/Decision_Tree

Simple implementation of Decision Tree and Pruning. Has working examples on two datasets for demonstration.

Primary LanguagePythonMIT LicenseMIT

Decision_Tree

Simple implementation of Decision Tree and Pruning. Has working examples on two datasets for demonstration.

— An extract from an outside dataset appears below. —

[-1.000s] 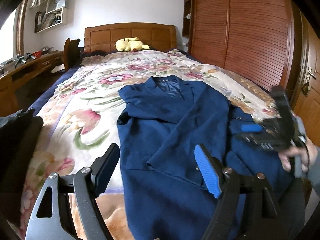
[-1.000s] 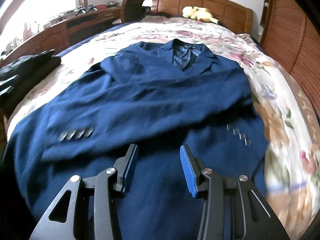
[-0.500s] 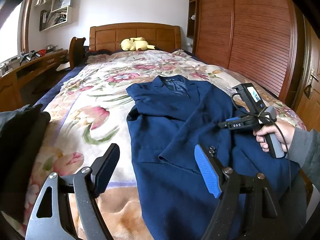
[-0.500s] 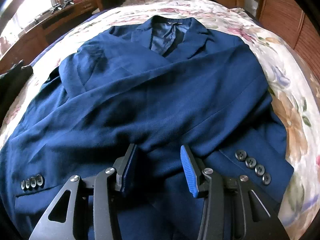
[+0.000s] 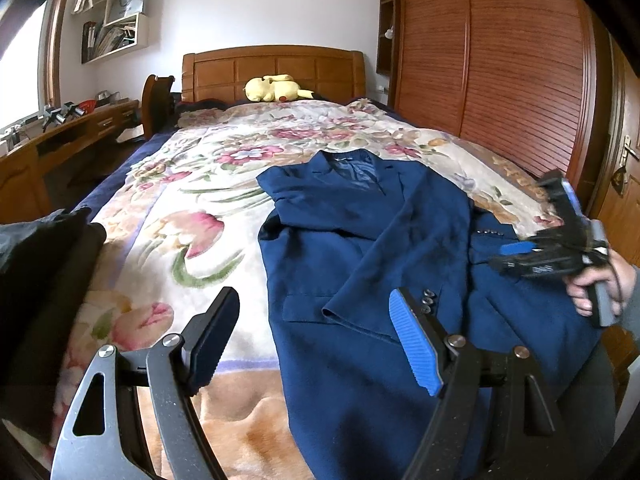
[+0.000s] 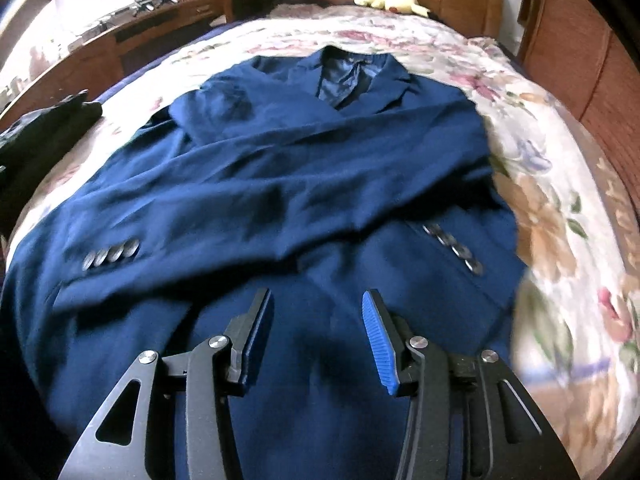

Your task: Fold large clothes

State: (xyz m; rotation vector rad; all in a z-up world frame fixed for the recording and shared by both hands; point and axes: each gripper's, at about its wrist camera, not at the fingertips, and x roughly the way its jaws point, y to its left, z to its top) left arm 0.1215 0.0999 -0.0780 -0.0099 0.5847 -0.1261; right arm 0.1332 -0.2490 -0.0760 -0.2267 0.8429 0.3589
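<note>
- No text, label or brand reads clearly in either view.
- White marks on the right gripper [image 5: 538,258], seen from the left wrist, are too blurred to make out.

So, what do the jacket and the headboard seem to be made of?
Jacket: navy woven cloth, probably a wool or polyester suiting; matte, with soft creases and dark, slightly shiny cuff buttons.
Headboard: wood, orange-brown with panelled sections and a smooth, likely varnished face.
</note>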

All the scripts are in python 3.5

DESCRIPTION

decision_tree.py: It contains implementation of Decision Tree using "Information Gain" as the selection criterion for the best attribute.

decision_tree_gain_ratio.py: It contains implementation of Decision Tree using "Gain Ratio" as the selection criterion.

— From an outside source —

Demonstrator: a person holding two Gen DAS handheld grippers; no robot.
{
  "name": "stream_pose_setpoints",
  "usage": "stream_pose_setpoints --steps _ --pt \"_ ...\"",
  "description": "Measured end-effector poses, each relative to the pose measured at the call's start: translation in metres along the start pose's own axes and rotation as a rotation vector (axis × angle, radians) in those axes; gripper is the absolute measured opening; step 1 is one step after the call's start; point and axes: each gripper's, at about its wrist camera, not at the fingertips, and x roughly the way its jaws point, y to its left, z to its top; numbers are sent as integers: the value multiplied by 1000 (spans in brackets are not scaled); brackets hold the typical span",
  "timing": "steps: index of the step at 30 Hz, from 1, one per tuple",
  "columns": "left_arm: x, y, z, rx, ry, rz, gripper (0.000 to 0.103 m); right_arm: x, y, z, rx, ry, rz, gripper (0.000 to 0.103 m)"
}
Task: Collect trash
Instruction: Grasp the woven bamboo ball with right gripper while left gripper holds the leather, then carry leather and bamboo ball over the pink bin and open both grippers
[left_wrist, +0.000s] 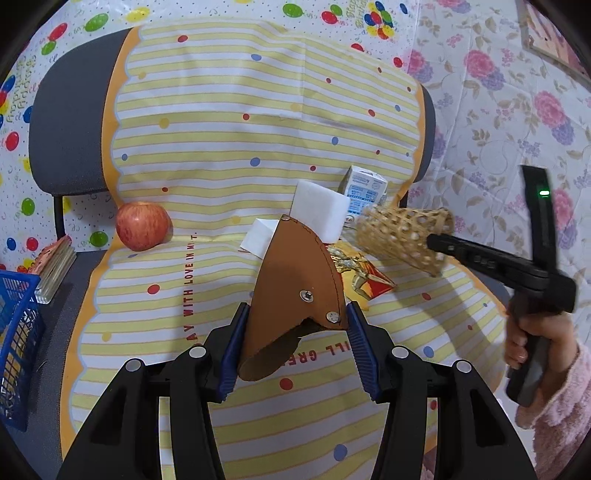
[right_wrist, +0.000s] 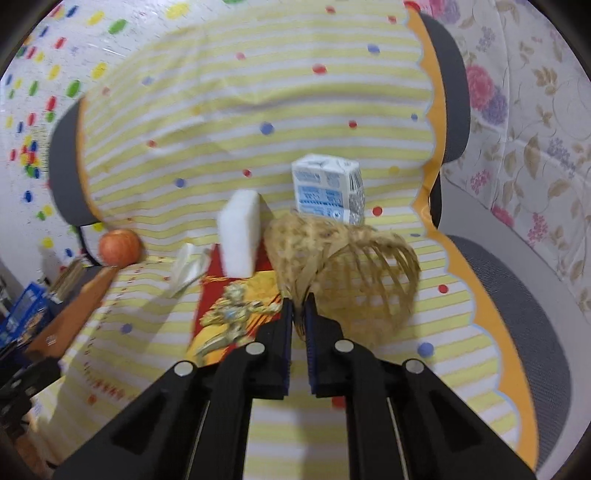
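My left gripper (left_wrist: 295, 332) is shut on a brown leather pouch (left_wrist: 291, 291) and holds it above the striped cloth (left_wrist: 221, 129). My right gripper (right_wrist: 299, 314) is shut on the rim of a woven bamboo basket (right_wrist: 354, 273), which hangs tilted on its side; the basket also shows in the left wrist view (left_wrist: 402, 232). Behind it on the seat stand a blue and white milk carton (right_wrist: 327, 188), a white foam block (right_wrist: 240, 232), a crumpled tissue (right_wrist: 186, 266) and a red and gold wrapper (right_wrist: 236, 306).
A red apple (left_wrist: 142, 225) lies on the cloth at the left. A blue crate (left_wrist: 14, 343) and a stack of books (left_wrist: 55, 266) sit at the seat's left edge. The grey chair back (left_wrist: 70, 122) rises behind. Floral sheet (left_wrist: 517, 110) covers the right.
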Motion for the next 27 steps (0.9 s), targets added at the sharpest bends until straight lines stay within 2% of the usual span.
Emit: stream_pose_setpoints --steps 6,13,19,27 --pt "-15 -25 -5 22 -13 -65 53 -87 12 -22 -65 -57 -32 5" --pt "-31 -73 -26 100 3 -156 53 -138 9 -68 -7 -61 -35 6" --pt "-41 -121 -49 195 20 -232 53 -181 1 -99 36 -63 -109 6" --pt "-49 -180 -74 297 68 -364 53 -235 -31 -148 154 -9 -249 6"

data_manip.py: It contains functions to create data partitions, calculate accuracy etc.

q1_run_decision_tree_on_lenses: Answer to question 1 (Please refer Decision_tree_problems)

q2_run_decision_tree_on_other_dataset.py : Answer to question 2

run_decision_tree_on_other_dataset_basic_demo.py: Run it to get an idea of the inner procedures.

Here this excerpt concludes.